I've started clinicals for this semester. We're working at a nursing home that is hell on earth...and I don't use that term lightly. It truly is probably the most awful place I have ever beheld. I can't even begin to go into detail but I hate it. I left Monday wanting to either throw up or cry over how these dear elderly people are treated on a daily basis. I really will consider shooting myself if anyone ever tries to put me in a place like that. I have the dearest patient though and due to confidentiality laws, I can't really talk about her but she is sweet and we have a good time. There are some wonderful residents at the home and I just have fun talking to them. Other than that, it's just a lot of feeding, bathing and changing briefs. Not really fun, but it's worth it knowing you're making someone's life that much more comfortable.

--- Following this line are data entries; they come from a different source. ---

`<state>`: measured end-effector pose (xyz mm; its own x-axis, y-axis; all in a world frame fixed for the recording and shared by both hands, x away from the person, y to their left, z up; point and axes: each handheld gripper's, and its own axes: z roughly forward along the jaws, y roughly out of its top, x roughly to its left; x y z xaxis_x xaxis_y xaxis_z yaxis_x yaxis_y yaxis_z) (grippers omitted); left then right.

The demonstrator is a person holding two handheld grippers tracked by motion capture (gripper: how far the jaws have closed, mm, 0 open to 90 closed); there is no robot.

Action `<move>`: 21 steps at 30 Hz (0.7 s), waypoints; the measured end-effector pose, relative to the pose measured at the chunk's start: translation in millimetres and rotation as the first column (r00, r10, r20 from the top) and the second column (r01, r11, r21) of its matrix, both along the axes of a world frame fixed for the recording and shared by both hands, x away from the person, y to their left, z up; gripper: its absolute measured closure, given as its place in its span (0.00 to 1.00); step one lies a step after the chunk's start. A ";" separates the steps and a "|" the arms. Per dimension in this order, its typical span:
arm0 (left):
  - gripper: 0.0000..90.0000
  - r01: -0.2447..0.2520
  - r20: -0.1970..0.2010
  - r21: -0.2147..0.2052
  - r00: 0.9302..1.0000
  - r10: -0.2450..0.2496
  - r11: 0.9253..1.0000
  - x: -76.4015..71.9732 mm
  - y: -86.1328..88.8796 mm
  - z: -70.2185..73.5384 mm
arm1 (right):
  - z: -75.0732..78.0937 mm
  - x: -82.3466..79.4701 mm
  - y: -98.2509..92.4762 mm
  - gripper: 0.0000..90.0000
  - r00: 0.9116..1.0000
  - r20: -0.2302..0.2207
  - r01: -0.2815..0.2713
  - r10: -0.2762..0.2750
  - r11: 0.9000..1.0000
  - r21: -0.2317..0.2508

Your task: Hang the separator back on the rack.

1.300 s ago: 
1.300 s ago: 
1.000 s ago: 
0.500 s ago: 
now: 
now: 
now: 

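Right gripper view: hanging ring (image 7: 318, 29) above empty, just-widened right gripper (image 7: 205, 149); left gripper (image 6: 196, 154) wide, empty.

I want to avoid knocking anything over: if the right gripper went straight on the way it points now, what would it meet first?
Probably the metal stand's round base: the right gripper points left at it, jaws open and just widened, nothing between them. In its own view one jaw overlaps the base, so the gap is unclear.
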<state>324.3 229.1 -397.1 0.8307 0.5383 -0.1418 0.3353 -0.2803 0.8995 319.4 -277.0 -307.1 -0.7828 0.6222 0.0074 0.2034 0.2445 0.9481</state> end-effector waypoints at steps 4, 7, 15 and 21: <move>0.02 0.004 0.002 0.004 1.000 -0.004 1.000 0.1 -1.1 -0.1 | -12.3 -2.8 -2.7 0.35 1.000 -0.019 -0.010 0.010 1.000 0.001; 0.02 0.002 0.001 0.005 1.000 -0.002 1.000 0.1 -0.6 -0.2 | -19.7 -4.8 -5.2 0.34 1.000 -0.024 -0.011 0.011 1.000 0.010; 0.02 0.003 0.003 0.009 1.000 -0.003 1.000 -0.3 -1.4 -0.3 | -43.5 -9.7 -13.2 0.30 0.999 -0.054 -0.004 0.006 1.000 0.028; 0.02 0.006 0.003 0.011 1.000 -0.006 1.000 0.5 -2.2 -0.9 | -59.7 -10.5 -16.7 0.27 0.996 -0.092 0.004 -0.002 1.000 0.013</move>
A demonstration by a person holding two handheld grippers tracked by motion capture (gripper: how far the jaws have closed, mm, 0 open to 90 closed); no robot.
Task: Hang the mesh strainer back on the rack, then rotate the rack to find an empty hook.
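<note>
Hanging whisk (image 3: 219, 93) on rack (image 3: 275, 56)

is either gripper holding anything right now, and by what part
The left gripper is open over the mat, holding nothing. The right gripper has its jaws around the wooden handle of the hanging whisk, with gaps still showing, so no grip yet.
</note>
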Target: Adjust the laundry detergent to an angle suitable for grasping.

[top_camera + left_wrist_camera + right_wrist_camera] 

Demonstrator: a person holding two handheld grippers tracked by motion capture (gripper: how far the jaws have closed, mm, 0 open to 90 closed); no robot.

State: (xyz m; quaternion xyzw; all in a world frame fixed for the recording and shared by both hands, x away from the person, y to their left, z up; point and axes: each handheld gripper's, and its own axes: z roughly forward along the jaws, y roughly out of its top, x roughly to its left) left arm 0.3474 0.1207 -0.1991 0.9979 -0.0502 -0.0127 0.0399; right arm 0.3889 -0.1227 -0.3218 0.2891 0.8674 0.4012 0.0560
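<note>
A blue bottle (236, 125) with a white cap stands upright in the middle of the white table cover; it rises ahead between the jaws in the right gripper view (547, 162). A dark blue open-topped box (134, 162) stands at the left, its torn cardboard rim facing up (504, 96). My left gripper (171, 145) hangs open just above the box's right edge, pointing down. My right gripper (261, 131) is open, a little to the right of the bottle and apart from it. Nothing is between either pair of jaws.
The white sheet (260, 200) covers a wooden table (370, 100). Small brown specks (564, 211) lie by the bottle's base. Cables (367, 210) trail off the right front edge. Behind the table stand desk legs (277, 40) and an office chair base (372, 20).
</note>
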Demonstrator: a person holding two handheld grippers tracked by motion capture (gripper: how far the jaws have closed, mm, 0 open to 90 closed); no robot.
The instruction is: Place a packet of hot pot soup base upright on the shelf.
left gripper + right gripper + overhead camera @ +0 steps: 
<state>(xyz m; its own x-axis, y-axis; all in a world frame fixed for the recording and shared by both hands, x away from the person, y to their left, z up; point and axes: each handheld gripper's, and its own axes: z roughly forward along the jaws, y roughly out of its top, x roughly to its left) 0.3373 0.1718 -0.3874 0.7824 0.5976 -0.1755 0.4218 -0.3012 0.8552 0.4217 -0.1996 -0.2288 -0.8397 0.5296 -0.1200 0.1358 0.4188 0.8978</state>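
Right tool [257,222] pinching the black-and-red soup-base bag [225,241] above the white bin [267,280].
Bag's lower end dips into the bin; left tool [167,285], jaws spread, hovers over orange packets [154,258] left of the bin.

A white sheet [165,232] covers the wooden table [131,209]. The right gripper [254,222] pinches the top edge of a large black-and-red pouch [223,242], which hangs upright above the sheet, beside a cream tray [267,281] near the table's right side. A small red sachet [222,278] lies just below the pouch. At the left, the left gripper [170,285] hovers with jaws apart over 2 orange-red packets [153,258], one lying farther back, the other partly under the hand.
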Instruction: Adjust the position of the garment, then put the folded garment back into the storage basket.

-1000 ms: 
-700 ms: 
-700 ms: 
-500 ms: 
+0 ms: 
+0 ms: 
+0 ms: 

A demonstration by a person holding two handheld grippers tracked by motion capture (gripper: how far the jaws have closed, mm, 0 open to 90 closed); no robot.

Other random highlights in the life of Gwen:
-I'm ready for summer and for a couple of beach trips
-I'm considering getting another parakeet when I get back from Bolivia
-I now have a personal trainer who is an ex-special forces marine. Needless to say, I'm getting my butt kicked.
-I get to start learning how to take blood in a week
-I will need a roomate around September (if finances allow)
This poor blog's put up with me for that long.
let's see how many more years, trips and other fantastic happenings I can cram into it.
I just attending my first "spinning" class.
No, not spinning in the domestic yarn/needles/wheel sense. No no. I'm talking spinning in the 1 hour of sheer pain/dizziness/death sense.
Let me put this in perspective for you: I have not worked out since before I got mono...basically like August or something like that.
I recently got a small part time job at Pivotal Fitness and as a result, got a free full membership to the gym. My friend Amy called me tonight and asked me if I wanted to go to her spinning class with her and I agreed thinking "heck yes, I'm totally all over this stationary bike thing".
Oh my.
Was I wrong.
I got my butt whipped. And I say that in the most literal sense possible. I literally cannot walk or sit down. It feels slightly worse than the time I went horsebackriding for 2 hours straight.
I think I began wishing for the rapture about 15 minutes into the class and when the hour was up, I got off the bike and nearly fell to the floor b/c my legs were the consitency of noodles.
I don't think I've felt so wretchedly out of shape in years.
Thus begins the awful first couple of weeks of getting back into shape...bring on the advil and 8 million gallons of water baby.